- Film poster
- Directed by: Marina Zenovich
- Written by: P.G. Morgan Chris A. Peterson Marina Zenovich
- Based on: Life of Richard Pryor
- Produced by: Sara Hutchison
- Starring: Richard Pryor Paul Mooney Robin Williams Whoopi Goldberg Dave Chappelle Mel Brooks
- Cinematography: Christine Burrill
- Edited by: Chris A. Peterson
- Music by: Mocean Worker
- Production company: Fresh One Productions
- Distributed by: BBC Worldwide Showtime Networks
- Release date: April 26, 2013 (Tribeca);
- Running time: 83 minutes
- Country: United States
- Language: English

= Richard Pryor: Omit the Logic =

2013 American biographical documentary film

Richard Pryor: Omit the Logic is a 2013 American biographical documentary film directed by Marina Zenovich, writing with P.G. Morgan and Chris A. Peterson. The film is about the life of comedian and actor Richard Pryor.

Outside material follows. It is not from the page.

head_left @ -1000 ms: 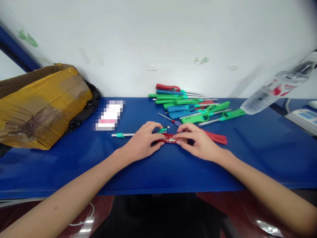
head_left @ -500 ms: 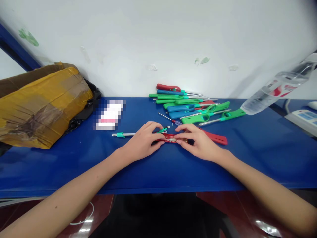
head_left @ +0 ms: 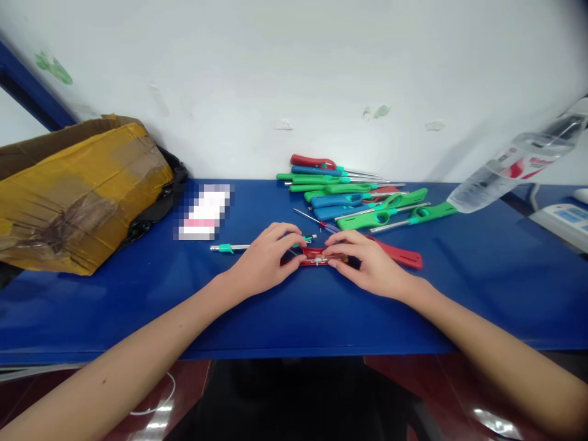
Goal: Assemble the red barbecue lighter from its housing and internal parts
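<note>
On the blue table lies an opened red lighter casing with small metal parts inside. My left hand pinches its left end between thumb and fingers. From the right, my right hand is closed on the casing's other end, fingertips at the inner parts. A metal lighter tube with a teal collar lies left of my left hand, partly covered by it. Beyond the fingers is a small teal piece. A red casing half rests behind my right hand, and a screwdriver lies just past the fingertips.
Several green, blue and red long-necked lighters are piled by the wall. A taped cardboard box stands at left beside a blurred white item. At right are a water bottle and a white device.
My left fingers have shifted slightly on the red casing, and its left inner part shows more. My right hand is nearly unmoved.
</note>
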A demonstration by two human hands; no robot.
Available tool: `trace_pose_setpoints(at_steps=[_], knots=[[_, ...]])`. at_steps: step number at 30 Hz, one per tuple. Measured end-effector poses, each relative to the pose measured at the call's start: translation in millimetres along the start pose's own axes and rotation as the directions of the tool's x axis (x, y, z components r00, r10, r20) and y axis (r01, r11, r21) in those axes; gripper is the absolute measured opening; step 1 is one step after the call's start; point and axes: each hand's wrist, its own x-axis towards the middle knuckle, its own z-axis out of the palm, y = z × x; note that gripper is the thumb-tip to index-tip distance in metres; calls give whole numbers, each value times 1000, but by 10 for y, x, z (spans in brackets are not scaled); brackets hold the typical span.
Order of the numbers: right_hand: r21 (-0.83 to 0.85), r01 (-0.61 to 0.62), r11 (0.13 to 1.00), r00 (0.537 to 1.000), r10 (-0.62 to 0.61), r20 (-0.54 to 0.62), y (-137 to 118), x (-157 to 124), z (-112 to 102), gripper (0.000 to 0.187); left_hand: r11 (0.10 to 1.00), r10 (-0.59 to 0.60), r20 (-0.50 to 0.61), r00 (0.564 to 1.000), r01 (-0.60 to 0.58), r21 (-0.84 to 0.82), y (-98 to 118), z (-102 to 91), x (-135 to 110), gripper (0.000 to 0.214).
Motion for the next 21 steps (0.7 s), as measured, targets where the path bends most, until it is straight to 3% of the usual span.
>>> trace_pose_setpoints(at_steps=[10, 21], knots=[[-16, 16, 1000, 1000, -16, -6, -21, 4, -13, 21, 984, -161, 15, 987, 160, 77, -126, -60, 7, 18], [-16, 16, 1000, 1000, -16, -5, -28, 5, -17, 22, 983, -183, 41, 982, 182, 34, -154, -76, 28, 18]])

The film premiered at the Tribeca Film Festival on April 26, 2013. It also aired in the United Kingdom on BBC Four as part of their Storyville strand of documentaries and in the United States on Showtime on July 31, 2013. The documentary won the NAACP Image Award for Best Television Documentary and editor, Chris A. Peterson, was nominated for a Primetime Emmy Award for Outstanding Editing. (Trailer)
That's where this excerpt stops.